Brief: Each line of the data must be written out again verbatim; no image belongs in the copy.

Data excerpt:
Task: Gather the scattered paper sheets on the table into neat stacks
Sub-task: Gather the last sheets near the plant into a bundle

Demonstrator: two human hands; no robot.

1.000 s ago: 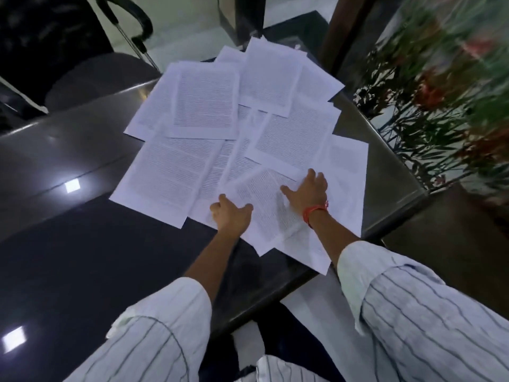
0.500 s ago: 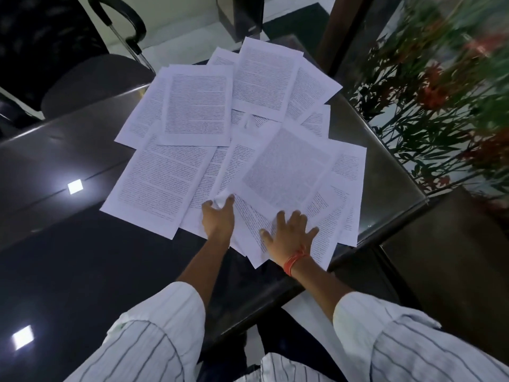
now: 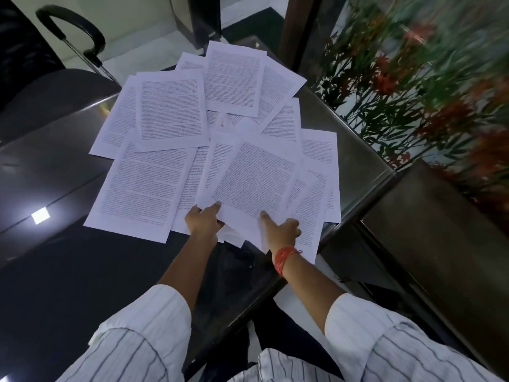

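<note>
Dark table [image 3: 60, 166] | eleven-odd sheets [image 3: 154, 186] | left hand [image 3: 203, 220] pinches top sheet [image 3: 256, 180] | right hand [image 3: 281, 230] points

One view only, worn on the head, tilted forward and steeply down over the near corner of the worktop [image 3: 63, 166]. Wide-angle, close enough to take in both forearms rising from 6 o'clock. Paper sheets [image 3: 170, 106] fill the centre; chair [image 3: 55, 100] at 10 o'clock, plants [image 3: 413, 92] at 2 o'clock, blurred.
</note>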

Your solution:
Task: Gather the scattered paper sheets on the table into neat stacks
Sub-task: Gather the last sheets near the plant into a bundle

Demonstrator: two human hands; no robot.

1.000 s ago: 
0.500 s ago: 
now: 

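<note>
Dark table [image 3: 60, 166] | eleven-odd sheets [image 3: 154, 186] | left hand [image 3: 203, 220] pinches top sheet [image 3: 256, 180] | right hand [image 3: 281, 230] points

One view only, worn on the head, tilted forward and steeply down over the near corner of the worktop [image 3: 63, 166]. Wide-angle, close enough to take in both forearms rising from 6 o'clock. Paper sheets [image 3: 170, 106] fill the centre; chair [image 3: 55, 100] at 10 o'clock, plants [image 3: 413, 92] at 2 o'clock, blurred.
</note>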

The response to the exercise is now finished.